Quelquefois on me couchait tout nu sur un banc; une sœur se mettait à califourchon sur ma gorge, de sorte que mon menton était enveloppé dans le poil de sa motte; une autre se mettait sur mon ventre; une troisième, qui était sur mes cuisses, tâchait de s'introduire mon vit dans le con; deux autres s'étaient placées à mes côtés, de façon que je tenais un con de chaque main; une autre enfin,—celle qui avait la plus belle gorge,—était à ma tête, et, s'inclinant, elle me pressait le visage entre ses tétons; toutes étaient nues, toutes se grattaient, toutes déchargeaient: mes mains, mes cuisses, mon ventre, ma gorge, mon vit, tout était inondé, je nageais dans le foutre et le mien refusait de s'y joindre. Cette dernière cérémonie appelée par excellence la question extraordinaire, fut aussi inutile que les précédentes: on me tint pour un homme confisqué, et l'on abandonna la nature à elle-même.

Tel était mon état, quand, en me promenant un jour dans le jardin, seul, rêvant au malheur de ma destinée, je rencontrai le père Siméon, homme profond, qui avait blanchi dans les travaux de Vénus et de la table, et, tel que le vieux Nestor, avait vu plusieurs fois renouveler le couvent. Il vint à moi, et, m'embrassant tendrement, me dit: O mon fils! votre douleur est grande, mais ne vous alarmez pas, je veux vous guérir. La trop grande dissipation, mon ami, a causé votre mal: il faut réveiller votre appétit malade par quelques mets succulents, et c'est une dévote qu'il vous faut. Le flegme du père me fit rire. Vous riez, me dit-il, je vous parle sérieusement. Vous ne connaissez pas les dévotes, vous ignorez leurs ressources pour rallumer les feux éteints. Je l'ai éprouvé moi-même.
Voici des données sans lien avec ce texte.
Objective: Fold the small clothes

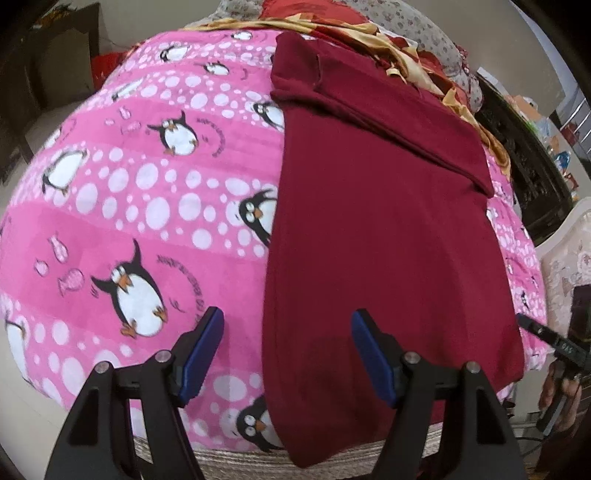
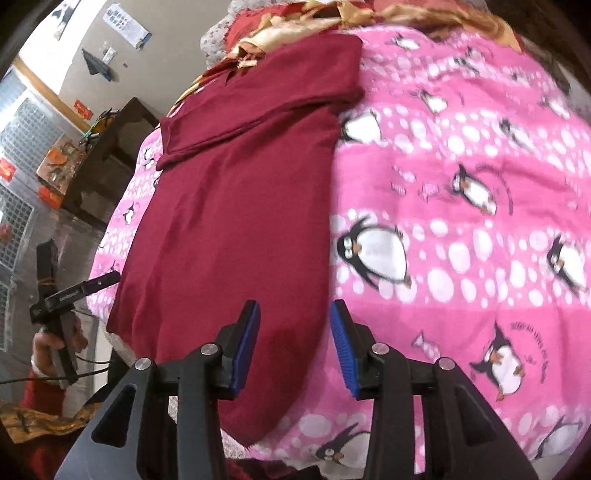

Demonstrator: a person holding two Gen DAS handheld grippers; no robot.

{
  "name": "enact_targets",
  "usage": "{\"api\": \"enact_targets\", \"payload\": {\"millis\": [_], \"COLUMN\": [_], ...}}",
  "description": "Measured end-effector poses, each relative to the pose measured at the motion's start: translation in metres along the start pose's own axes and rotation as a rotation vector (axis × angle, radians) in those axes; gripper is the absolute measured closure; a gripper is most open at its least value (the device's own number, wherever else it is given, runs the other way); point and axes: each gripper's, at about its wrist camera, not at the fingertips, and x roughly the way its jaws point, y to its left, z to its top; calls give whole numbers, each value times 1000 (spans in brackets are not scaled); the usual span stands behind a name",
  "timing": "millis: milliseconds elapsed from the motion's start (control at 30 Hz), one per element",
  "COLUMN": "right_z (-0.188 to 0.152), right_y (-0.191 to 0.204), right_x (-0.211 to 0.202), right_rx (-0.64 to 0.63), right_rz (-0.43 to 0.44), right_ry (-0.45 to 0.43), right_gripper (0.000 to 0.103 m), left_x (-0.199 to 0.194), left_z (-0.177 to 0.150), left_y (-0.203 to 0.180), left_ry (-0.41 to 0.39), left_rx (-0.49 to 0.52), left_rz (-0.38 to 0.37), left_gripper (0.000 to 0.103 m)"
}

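Note:
A maroon shirt point(image 1: 388, 221) point(image 2: 240, 203) lies flat on a pink penguin blanket point(image 1: 147, 221) point(image 2: 461, 221), folded into a long strip with a sleeve folded across its far end. My left gripper point(image 1: 288, 317) hangs open above the shirt's left edge near the hem, with nothing between its pads. My right gripper point(image 2: 295, 308) is open too, straddling the shirt's right edge near the hem without pressing it. Each view shows the other tool at the side, held by a hand point(image 1: 557, 391) point(image 2: 48, 343).
Rumpled red and gold cloth point(image 1: 369, 33) point(image 2: 332, 14) lies at the far end of the bed. Dark wooden furniture point(image 1: 524, 166) point(image 2: 107, 158) stands beside the bed. The blanket's near edge drops off just under both grippers.

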Motion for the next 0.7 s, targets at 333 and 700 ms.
{"api": "enact_targets", "payload": {"millis": [333,700], "right_z": [-7,-20], "right_y": [19,2], "right_x": [-6,-2], "right_rx": [-152,-52], "right_rz": [-64,83], "right_ry": [-23,56], "right_gripper": [65,52], "left_x": [7,9], "left_z": [-8,-17], "left_y": [-9,-11], "left_ry": [31,51], "left_rx": [33,43], "left_rz": [7,18], "left_gripper": [28,23]}}
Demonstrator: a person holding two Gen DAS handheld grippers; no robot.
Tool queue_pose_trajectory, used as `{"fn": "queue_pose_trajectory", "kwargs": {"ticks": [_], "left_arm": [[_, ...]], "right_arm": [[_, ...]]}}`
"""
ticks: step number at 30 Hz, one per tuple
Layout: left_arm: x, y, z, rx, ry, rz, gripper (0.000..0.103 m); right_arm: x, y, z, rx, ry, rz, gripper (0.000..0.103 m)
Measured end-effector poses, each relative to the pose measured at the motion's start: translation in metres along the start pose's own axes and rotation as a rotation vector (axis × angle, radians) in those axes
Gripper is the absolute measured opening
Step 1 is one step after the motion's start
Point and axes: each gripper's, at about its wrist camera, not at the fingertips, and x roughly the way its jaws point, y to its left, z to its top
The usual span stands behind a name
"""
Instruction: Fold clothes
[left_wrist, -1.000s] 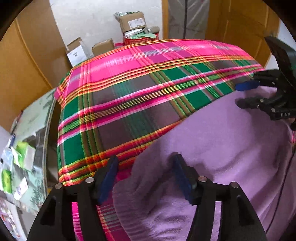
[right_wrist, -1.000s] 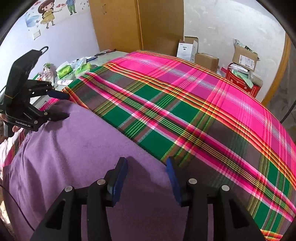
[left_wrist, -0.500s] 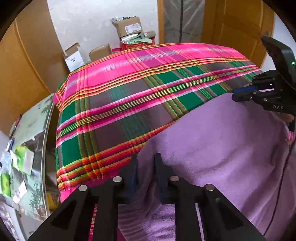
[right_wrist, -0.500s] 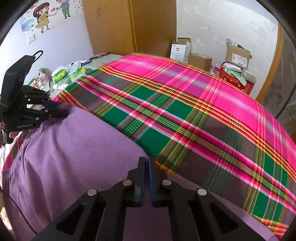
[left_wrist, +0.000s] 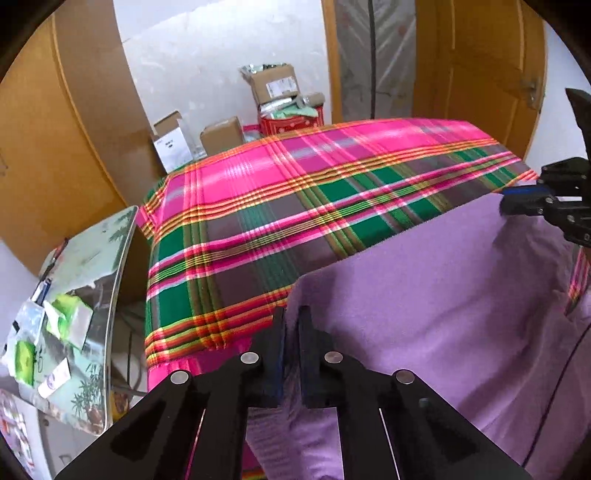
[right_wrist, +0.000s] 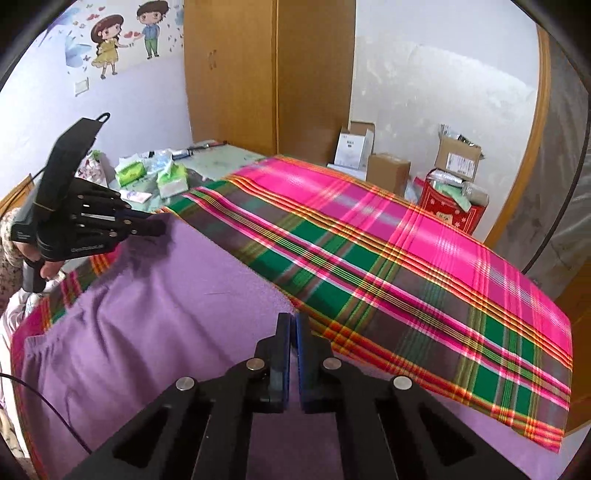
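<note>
A purple fleece garment (left_wrist: 424, 295) lies on a pink, green and brown plaid cloth (left_wrist: 277, 221). In the left wrist view my left gripper (left_wrist: 291, 318) is shut on the garment's left corner, which is raised off the plaid. My right gripper (left_wrist: 505, 202) shows at the right edge, pinching the same far edge. In the right wrist view my right gripper (right_wrist: 294, 321) is shut on the purple garment (right_wrist: 166, 314) where it meets the plaid cloth (right_wrist: 406, 258). At the left, my left gripper (right_wrist: 159, 226) holds the other corner, with a hand behind it.
Cardboard boxes (left_wrist: 273, 85) and a red box (left_wrist: 291, 120) stand past the far end of the plaid surface. A glass-topped table with green packets (left_wrist: 74, 295) stands to its left. Wooden wardrobes (right_wrist: 269, 74) and a door frame line the walls.
Both grippers went from open around the garment's far edge to shut on it. Both have risen, lifting that edge off the plaid cloth.
</note>
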Motion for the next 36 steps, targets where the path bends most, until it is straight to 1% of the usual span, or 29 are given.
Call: {"fn": "queue_pose_trajectory", "kwargs": {"ticks": [4, 8, 15, 23, 36], "left_arm": [[-0.021, -0.002, -0.006, -0.018, -0.044, 0.008, 0.006], [-0.042, -0.009, -0.013, -0.007, -0.076, 0.028, 0.005], [-0.079, -0.023, -0.027, 0.008, -0.123, 0.05, 0.005], [-0.111, -0.034, -0.061, -0.016, -0.134, 0.057, 0.005], [-0.147, -0.051, -0.112, -0.063, -0.163, 0.06, 0.005]], "right_arm": [[-0.025, 0.017, -0.006, -0.01, -0.033, -0.007, 0.003], [-0.051, 0.029, -0.011, -0.004, -0.07, -0.009, 0.003], [-0.091, 0.057, -0.025, -0.031, -0.107, -0.026, 0.003], [-0.119, 0.093, -0.05, -0.081, -0.113, -0.023, 0.003], [-0.147, 0.128, -0.086, -0.075, -0.115, -0.002, 0.003]]}}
Temps heureux où je faisais retentir les voûtes du couvent en frappant avec mon vit, hélas! qu'êtes-vous devenu? On ne parle plus du vigoureux père Siméon; ce n'est plus qu'un vieillard cassé; son sang est glacé dans ses veines, ses couilles sont sèches, son vit est disparu: tout meurt! J'avais toutes les envies d'éclater, mais la crainte de l'indisposer me retint. O mon fils, poursuivit-il, profitez de votre jeunesse. Le seul moyen de vous tirer de votre léthargie, c'est de vous mettre au régime, d'avoir recours à une dévote; mais, pour cet effet, il faut avoir la liberté de confesser, et je me charge de vous l'obtenir auprès de Monseigneur. Je remerciai le père, et, sans avoir grande foi en son secret, je le priai de s'y employer; il me le promit. Ce n'est pas tout, continua-t-il, il vous faut un guide avant d'entrer dans cette carrière, et je veux vous en servir.